## Supplied material
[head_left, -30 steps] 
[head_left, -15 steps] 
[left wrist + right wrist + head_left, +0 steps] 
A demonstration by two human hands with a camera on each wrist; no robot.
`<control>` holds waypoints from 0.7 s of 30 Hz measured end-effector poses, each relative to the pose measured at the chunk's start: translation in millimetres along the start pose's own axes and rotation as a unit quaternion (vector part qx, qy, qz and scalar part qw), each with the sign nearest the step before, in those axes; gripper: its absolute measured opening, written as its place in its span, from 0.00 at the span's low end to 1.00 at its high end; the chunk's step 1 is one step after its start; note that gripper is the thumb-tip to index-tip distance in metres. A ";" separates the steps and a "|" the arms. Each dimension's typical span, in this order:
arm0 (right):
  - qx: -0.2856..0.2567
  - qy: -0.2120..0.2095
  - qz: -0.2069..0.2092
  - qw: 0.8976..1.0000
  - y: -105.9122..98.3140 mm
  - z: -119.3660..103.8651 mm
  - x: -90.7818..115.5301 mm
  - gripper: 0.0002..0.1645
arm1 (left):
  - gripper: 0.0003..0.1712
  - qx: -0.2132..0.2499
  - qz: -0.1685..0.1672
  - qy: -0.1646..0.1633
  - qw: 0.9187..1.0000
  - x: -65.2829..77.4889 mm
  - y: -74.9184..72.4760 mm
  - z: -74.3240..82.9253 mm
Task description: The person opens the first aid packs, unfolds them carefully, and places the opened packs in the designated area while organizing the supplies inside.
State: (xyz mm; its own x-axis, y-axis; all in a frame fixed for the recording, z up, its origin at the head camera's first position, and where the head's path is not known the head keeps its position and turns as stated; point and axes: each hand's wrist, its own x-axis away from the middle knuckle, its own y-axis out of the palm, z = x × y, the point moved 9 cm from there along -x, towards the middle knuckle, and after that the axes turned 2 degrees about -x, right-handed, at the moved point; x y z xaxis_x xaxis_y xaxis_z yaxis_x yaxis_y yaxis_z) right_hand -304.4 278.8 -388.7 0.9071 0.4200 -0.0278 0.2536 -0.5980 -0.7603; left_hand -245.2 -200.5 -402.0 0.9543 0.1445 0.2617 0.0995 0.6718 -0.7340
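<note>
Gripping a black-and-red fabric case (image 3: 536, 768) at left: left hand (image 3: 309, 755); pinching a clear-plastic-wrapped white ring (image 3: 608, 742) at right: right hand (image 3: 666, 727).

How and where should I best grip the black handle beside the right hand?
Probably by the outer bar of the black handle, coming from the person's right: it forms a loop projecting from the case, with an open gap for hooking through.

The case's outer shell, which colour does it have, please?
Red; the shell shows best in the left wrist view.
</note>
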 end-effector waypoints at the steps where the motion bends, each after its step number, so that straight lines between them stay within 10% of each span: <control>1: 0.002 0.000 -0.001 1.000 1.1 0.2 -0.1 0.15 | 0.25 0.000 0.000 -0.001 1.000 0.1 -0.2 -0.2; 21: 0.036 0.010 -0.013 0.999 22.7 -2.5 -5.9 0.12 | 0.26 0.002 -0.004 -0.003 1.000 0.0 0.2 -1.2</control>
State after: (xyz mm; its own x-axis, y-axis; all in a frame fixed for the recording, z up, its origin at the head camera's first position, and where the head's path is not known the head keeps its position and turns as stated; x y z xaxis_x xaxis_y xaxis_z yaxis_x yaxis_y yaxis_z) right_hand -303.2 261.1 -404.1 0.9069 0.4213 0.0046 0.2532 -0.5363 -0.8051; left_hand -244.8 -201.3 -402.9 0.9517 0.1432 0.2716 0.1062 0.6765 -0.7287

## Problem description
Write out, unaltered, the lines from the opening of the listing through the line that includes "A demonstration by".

## Answer for this exercise
[head_left, -30 steps] 
[head_left, -15 steps] 
[left wrist + right wrist + head_left, +0 steps] 
A demonstration by two human hands with a camera on each wrist; no robot.

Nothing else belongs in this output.